Adelaide leaps, Hobart sleeps: A tale of two cities in Australia’s housing market revival

By Our Reporter
Representational photo by Maximillian Conacher on Unsplash

Amidst the whispers of recovery in the national housing market, CoreLogic’s latest model upgrade has borne fruit with the Home Value Index (HVI) ticking up by 0.8% in September, marking the eighth straight month of burgeoning growth. This follows closely on the heels of a 0.7% ascension in August, propelling the quarterly surge in national home values to a sturdy 2.2%. However, the slight easing from a 3.0% leap in the June quarter hints at a gentle slowdown, as the market simmers down with a rise in advertised stock levels.

Among the cities leading the charge, Adelaide emerged as the frontrunner with a sterling capital gain of 4.3% over the September quarter. Trailing close behind were Brisbane and Perth, boasting gains of 3.9% and 3.6% respectively. In stark contrast, Hobart languished at the other extreme with a dip of -0.2%, nudging the city to a fresh cyclical nadir.

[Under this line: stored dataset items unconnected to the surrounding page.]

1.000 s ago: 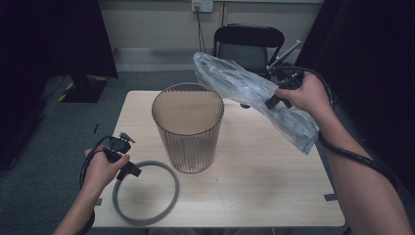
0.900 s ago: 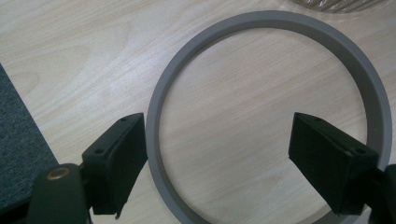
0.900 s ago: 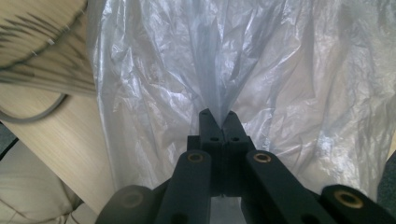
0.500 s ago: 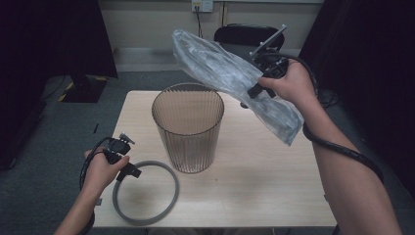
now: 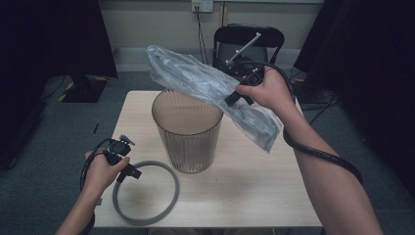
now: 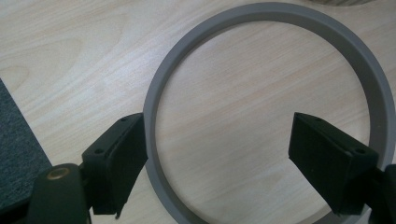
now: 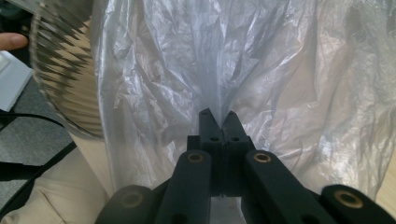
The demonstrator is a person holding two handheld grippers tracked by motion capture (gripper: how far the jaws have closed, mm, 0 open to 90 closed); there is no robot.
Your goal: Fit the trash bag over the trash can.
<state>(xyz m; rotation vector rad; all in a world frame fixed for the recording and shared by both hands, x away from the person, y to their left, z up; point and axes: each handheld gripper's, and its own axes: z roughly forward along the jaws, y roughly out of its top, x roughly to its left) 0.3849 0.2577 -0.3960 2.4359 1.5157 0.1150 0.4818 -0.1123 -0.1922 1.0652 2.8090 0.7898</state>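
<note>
My right tongs (image 7: 218,116) pinch the bag (image 5: 210,90) over the bin (image 5: 186,132) — to line it; left tongs (image 6: 219,154) gape over the ring (image 6: 266,93).

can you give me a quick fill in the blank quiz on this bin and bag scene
1. The right gripper is shut on the clear crinkled plastic ____.
2. The ribbed translucent brown bin stands ____ on the light wooden table.
3. The grey plastic ring lies flat on the table, and the left gripper has its jaws ____ over it.
4. The bag is held in the air ____ the bin's mouth.

Missing words: bag; upright; open; above
</note>
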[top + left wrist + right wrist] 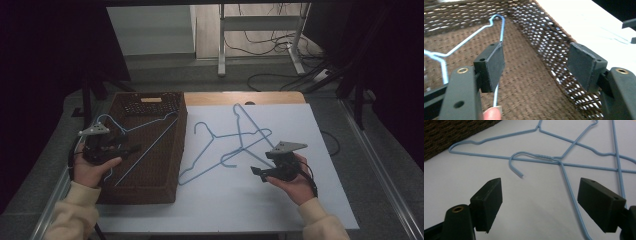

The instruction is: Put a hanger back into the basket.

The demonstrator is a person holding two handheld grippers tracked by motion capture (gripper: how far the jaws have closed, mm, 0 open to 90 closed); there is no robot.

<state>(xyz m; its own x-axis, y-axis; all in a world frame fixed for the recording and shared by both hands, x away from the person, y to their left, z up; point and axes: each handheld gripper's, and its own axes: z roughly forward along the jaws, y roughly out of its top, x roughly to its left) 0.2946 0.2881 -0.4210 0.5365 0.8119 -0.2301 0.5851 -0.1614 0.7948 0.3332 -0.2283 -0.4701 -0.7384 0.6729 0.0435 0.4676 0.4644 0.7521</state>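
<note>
One blue hanger (142, 137) in wicker basket (170, 165); both grippers' fingers wide apart, empty.

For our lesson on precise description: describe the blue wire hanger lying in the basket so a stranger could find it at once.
Start at the dark brown woven rectangular basket on the left side of the white-covered table. Inside it lies one light blue wire hanger, next to the open left gripper. Unlike the two overlapping blue wire hangers on the white surface, it sits alone on the basket's woven floor.
</note>
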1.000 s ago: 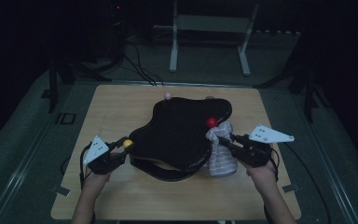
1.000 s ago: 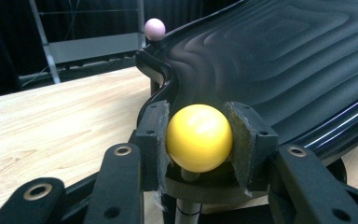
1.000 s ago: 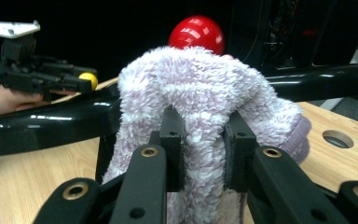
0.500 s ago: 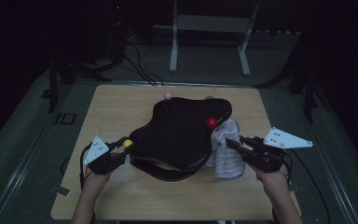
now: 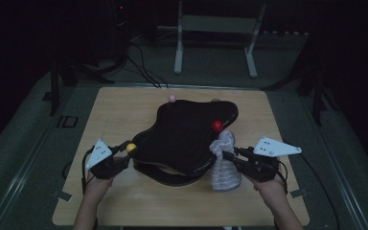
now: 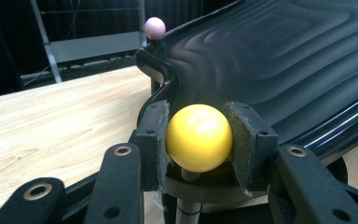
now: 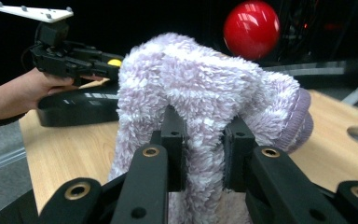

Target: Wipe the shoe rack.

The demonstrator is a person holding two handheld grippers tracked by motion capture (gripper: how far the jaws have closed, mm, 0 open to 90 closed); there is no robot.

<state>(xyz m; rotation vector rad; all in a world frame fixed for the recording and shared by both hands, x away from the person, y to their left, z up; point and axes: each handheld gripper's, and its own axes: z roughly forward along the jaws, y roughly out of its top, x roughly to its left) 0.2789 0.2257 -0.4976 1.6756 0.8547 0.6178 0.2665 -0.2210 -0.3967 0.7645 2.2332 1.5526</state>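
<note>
On the wooden table (image 5: 124, 201) stands a black ridged rack (image 5: 182, 136) with ball-tipped corners. Your right gripper (image 7: 204, 140) is clamped on a fold of the fluffy lilac sock (image 7: 200, 93), which drapes over both jaws just below the red ball (image 7: 251, 29). Your left gripper (image 6: 199, 140) pinches the yellow ball (image 6: 199, 137) squarely between its pads.

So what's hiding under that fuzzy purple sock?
The fuzzy sock hangs down onto the table, pinched by the right gripper. Beside it stands a red ball on the black rack. Whatever lies beneath is covered.
</note>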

CoreLogic’s research maestro, Tim Lawless, shed light on the performance metrics, attributing the varying pace of growth across cities to the intrinsic supply dynamics at play. The triumvirate of Adelaide, Brisbane, and Perth, all riding high on capital gains, showcased advertised supply levels plummeting around 40% below their former five-year average. Meanwhile, Hobart, still grappling with declining values, exhibited an almost 40% surge in advertised supply levels above its five-year average since June of the previous year.

From the abyss in January, the national index has sprung back by 6.6%, albeit home values are still trailing 1.3% behind the zenith recorded in April last year. Lawless prognosticated, given the current trajectory, the national HVI is on track to crest to a new nominal high come the end of November.

The September quarter also unravelled a slight shift in market dynamics. The premium housing sector, once the vanguard of the recovery cycle, appears to be running out of steam with the quarterly growth rate across upper quartile dwellings dialling back to 2.3%. Conversely, the lower quartile amped up its growth rate to 3.2%.

Lawless elucidated this shift, pinpointing a brisker pace of growth in lower value capitals like Perth and Adelaide. Nonetheless, even within these cities, it was the lower quartile leading the charge. In the steeper-priced terrains of Sydney and Melbourne, the middle market is now stealing the limelight, spurred perhaps by renewed affordability hurdles channeling demand where entry barriers are lesser.

However, the regional markets are yet to catch up with their capital city counterparts. The ‘rest of state’ regions tallied a modest 1.1% uptick in dwelling values over the September quarter, which pales in comparison to the 2.5% boost witnessed across the combined capital city market.

The softer housing scenario sprawling across regional Australia seems to be tethered more to demand dynamics, with home sales estimates tumbling by 6.5% compared to a year ago and sagging 9.2% against the previous five-year average. In juxtaposition, the combined capital cities saw a 1.9% and 6.3% swell in home sales volumes over the same timelines.

Regional markets, albeit with relatively low advertised supply levels, are yet to feel the full brunt of upward value pressure. The exceptions being regional Victoria and regional Tasmania where above-average advertised supply dovetailed with a downtrend in housing values over the quarter.

As the housing market narrative continues to unfold, the diverse trajectories of city markets paint a compelling picture of a nation in flux, each city carving its own path through the maze of recovery.